An Obama administration summit of housing industry leaders next week may yield clues on the future of Fannie Mae and Freddie Mac , the two mortgage heavyweights that so far have sucked up close to $150 billion in taxpayer bailout funds.

The administration has vowed to produce a plan by January to change the role the two government-controlled firms play in supporting the housing market. The conference on Tuesday is aimed at soliciting views from top industry officials on how to the companies should be restructured.

The Bush administration seized Fannie Mae and Freddie Mac in September 2008 as the financial crisis was reaching fever pitch. The two companies were heavily saddled with mortgage losses after the implosion of the U.S. housing market.

A consensus has since emerged that their former status as shareholder-owned but congressionally chartered entities, which fostered a belief in financial markets that the government would not let them fail, should not be resurrected.

Still, the debate over how much support the government should provide to foster homeownership is likely to prove messy given the diversity of views along the political spectrum. Any decision on what to do could take years to resolve.

Treasury Secretary Timothy Geithner has said there is a good case for the government to continue playing a role in housing finance. But he and other administration officials have been careful not to say what form that might take and how much support is needed.

Michael Barr, the Treasury Department's assistant secretary for financial institutions, said on Tuesday the implicit guarantees of the past are not going to return.

If we decide we want to subsidize the housing sector we are going to need to decide to do that explicitly, and people are going to have to pay for it. I think that would be a fundamental change, Barr said.

The administration has used the two companies and the Federal Housing Administration as key props to support housing and the economy.

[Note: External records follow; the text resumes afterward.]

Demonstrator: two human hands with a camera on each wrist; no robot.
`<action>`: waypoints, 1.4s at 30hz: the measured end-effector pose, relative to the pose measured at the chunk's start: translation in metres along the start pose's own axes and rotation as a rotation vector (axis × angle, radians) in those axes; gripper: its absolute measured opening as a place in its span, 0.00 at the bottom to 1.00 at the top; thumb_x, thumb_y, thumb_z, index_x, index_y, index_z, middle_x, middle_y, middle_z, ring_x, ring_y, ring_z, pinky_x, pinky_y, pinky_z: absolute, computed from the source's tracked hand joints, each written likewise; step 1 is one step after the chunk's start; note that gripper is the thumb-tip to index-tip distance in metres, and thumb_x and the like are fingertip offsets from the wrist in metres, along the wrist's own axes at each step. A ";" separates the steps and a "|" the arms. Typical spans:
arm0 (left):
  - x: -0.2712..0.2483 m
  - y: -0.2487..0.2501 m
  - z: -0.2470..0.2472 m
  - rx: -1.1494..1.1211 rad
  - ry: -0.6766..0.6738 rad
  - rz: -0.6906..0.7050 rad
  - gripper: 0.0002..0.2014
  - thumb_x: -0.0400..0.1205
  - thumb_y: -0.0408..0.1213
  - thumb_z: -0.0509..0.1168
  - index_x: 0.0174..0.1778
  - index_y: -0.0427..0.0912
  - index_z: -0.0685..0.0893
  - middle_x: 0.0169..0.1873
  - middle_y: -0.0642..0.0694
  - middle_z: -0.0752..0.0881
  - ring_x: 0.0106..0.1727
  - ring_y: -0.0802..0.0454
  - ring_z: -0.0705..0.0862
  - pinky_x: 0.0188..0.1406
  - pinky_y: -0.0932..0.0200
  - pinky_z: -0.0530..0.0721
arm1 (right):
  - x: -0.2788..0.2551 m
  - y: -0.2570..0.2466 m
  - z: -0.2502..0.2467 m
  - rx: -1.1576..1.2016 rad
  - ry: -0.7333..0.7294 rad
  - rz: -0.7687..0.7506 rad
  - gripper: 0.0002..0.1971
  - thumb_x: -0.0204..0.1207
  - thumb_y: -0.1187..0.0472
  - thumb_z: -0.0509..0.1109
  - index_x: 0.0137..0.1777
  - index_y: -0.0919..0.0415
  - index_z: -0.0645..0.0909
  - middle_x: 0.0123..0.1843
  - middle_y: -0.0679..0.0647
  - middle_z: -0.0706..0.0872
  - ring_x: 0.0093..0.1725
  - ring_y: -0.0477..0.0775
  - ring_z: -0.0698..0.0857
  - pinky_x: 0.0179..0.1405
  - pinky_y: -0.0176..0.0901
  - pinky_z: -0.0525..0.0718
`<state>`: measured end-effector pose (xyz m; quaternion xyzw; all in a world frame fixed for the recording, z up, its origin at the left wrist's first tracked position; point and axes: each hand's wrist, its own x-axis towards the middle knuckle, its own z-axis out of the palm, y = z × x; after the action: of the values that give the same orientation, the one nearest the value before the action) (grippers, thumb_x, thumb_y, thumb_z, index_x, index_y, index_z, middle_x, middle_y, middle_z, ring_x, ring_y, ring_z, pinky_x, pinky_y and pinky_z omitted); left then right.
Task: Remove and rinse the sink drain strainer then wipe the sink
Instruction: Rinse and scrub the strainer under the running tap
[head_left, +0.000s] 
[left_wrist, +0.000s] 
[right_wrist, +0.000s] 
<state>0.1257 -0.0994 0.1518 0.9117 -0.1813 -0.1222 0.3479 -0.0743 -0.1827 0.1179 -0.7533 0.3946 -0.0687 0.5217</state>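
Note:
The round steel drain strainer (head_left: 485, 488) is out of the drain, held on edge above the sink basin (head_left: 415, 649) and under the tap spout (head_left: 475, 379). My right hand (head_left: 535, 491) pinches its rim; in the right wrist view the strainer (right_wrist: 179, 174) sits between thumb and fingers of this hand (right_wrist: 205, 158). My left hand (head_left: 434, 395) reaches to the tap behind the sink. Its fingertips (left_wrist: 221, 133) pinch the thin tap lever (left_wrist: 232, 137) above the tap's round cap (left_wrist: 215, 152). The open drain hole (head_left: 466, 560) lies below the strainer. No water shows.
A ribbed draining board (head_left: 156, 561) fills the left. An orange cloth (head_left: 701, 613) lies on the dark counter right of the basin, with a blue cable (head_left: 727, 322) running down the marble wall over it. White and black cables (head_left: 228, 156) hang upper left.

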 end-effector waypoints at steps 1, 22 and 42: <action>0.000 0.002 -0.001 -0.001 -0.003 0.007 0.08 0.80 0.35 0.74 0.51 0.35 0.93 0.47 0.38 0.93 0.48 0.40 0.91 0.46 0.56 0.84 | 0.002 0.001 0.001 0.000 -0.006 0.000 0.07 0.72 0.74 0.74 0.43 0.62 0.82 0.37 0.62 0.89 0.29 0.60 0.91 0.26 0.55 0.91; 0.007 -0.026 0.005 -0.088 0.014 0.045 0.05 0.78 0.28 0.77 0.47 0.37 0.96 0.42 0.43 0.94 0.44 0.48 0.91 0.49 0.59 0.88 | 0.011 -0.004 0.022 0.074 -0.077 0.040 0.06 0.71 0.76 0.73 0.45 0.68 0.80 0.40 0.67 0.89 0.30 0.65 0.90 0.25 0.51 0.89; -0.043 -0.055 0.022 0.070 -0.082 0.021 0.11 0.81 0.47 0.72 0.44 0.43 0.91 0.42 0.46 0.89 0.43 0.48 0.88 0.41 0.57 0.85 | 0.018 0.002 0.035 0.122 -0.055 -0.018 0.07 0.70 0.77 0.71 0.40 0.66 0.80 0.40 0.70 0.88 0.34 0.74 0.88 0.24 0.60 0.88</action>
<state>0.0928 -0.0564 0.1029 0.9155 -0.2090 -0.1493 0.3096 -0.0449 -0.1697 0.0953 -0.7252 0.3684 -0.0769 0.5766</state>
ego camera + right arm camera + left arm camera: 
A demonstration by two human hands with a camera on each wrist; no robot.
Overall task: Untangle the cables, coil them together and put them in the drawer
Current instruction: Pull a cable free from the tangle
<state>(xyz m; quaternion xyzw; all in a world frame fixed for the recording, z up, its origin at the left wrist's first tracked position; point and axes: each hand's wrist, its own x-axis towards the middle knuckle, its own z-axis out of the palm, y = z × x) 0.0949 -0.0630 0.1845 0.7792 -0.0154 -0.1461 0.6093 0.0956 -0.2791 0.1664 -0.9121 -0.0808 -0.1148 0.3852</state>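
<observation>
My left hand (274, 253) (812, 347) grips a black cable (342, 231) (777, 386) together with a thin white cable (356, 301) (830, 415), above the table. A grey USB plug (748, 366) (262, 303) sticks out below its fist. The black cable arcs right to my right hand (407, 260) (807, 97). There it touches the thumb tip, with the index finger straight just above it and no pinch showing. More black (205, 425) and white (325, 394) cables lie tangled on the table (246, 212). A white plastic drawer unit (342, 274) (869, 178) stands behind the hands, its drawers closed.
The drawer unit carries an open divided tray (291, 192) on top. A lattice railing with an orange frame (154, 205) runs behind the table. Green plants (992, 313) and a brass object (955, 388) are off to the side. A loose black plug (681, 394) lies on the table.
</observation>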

Indeed, markets have been rife with speculation the administration would force them to write down loans for struggling homeowners who owe more than their house is worth. The administration, however, has said no policy shift is on the way.


The public discussion with industry leaders, including Wells Fargo Home Mortgage Co-President Michael Heid, Bank of America Home Loans President Barbara Desoer and Moody's chief economist Mark Zandi, will provide an opportunity for the administration to flesh out its thinking, although the topic is so sensitive officials are likely to pull back the veil only slightly.

Bill Gross, co-founder of bond-trading firm Pacific Investment Management Co, and Lewis Ranieri, the former Salomon Brothers trader who developed the model for the private mortgage-backed securities market that was behind a rapid expansion of credit for U.S. homeowners, are also on the list of panelists.

The two companies theoretically could be turned into wholly owned government agencies that buy and hold pools of MBS, which would return to the original, post-Depression model for Fannie Mae.

But analysts say such a move is highly unlikely because it would dramatically increase the government's role and make a dire U.S. budget deficit situation even worse.

Many Republicans, who have blasted the administration for not tackling Fannie Mae and Freddie Mac in a sweeping overhaul of financial regulation, want to fully privatize the firms. That also seems unlikely as government support for housing is seen by many as akin to a birthright.

That leaves some sort of convoluted solution as the likely end game, according to Dean Baker, co-director of the left-leaning Center for Economic and Policy Research.

That's what the banks want, Baker said.

The Mortgage Bankers Association has proposed a system in which risk-based fees on a class of mortgage-backed securities would be charged in exchange for an explicit government guarantee ensuring investors do not suffer losses.

Taking place less than three months before lawmakers face voters upset at funding bailouts, the conference provides an opportunity for the administration to rebut charges of inaction, as the sweeping Wall Street overhaul did not include Fannie Mae and Freddie Mac.

Republicans hope to capture that voter anger and paint incumbent Democrats as responsible for the hundreds of billions of taxpayer dollars received by Fannie Mae and Freddie Mac.

The Obama administration and Democrats on Capitol Hill contend that moving too soon with a housing finance revamp could have undercut a fragile recovery.

On Tuesday, the Federal Reserve said it was downgrading its U.S. economic outlook and pledged to provide additional support for the recovery.

Most of the large Wall Street banks have paid back the their bailout money and auto companies could be on track to do the same. But Fannie Mae and Freddie Mac are not expected to ever repay their taxpayer funds.